AVAILABLE DATA ->
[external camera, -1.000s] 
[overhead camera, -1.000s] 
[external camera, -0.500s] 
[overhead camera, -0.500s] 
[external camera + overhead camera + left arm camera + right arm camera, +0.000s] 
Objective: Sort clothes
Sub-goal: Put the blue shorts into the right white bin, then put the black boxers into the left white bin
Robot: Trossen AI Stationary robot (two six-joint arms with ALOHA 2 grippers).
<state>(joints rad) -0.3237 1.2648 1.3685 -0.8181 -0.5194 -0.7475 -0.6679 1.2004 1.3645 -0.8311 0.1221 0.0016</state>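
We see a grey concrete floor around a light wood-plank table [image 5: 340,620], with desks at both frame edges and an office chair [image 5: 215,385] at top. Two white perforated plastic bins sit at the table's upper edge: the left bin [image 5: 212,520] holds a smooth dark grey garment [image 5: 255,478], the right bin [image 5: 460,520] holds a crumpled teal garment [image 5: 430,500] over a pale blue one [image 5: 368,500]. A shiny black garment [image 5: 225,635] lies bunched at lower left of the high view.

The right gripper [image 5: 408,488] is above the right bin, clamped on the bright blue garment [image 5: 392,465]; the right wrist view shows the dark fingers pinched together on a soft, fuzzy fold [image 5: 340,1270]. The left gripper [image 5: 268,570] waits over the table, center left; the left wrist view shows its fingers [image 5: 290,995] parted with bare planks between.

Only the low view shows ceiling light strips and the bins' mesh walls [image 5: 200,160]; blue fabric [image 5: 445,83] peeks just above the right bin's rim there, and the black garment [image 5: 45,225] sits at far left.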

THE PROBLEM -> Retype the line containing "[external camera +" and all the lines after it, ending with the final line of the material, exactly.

ANSWER SECTION ->
[external camera + overhead camera + left arm camera + right arm camera, +0.000s] 
Objective: Sort clothes
Sub-goal: Put the blue shorts into the right white bin, then put the black boxers into the left white bin
Robot: Trossen AI Stationary robot (two six-joint arms with ALOHA 2 grippers).
<state>(joints rad) -0.3237 1.2648 1.3685 -0.8181 -0.5194 -0.7475 -0.6679 1.2004 1.3645 -0.8311 0.1221 0.0016</state>
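We see a grey concrete floor around a light wood-plank table [image 5: 340,620], with desks at both frame edges and an office chair [image 5: 215,385] at top. Two white perforated plastic bins sit at the table's upper edge: the left bin [image 5: 212,520] holds a smooth dark grey garment [image 5: 255,478], the right bin [image 5: 460,520] holds a crumpled teal garment [image 5: 430,500] over a pale blue one [image 5: 368,500]. A shiny black garment [image 5: 225,635] lies bunched at lower left of the high view.

The right gripper [image 5: 408,488] is above the right bin, clamped on the bright blue garment [image 5: 392,465]; the right wrist view shows the dark fingers pinched together on a soft, fuzzy fold [image 5: 340,1270]. The left gripper [image 5: 268,570] waits over the table, center left; the left wrist view shows its fingers [image 5: 290,995] parted with bare planks between.

Only the low view shows ceiling light strips and the bins' mesh walls [image 5: 200,160]; blue fabric [image 5: 445,83] peeks just above the right bin's rim there, and the black garment [image 5: 45,225] sits at far left.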

No other output belongs to this answer.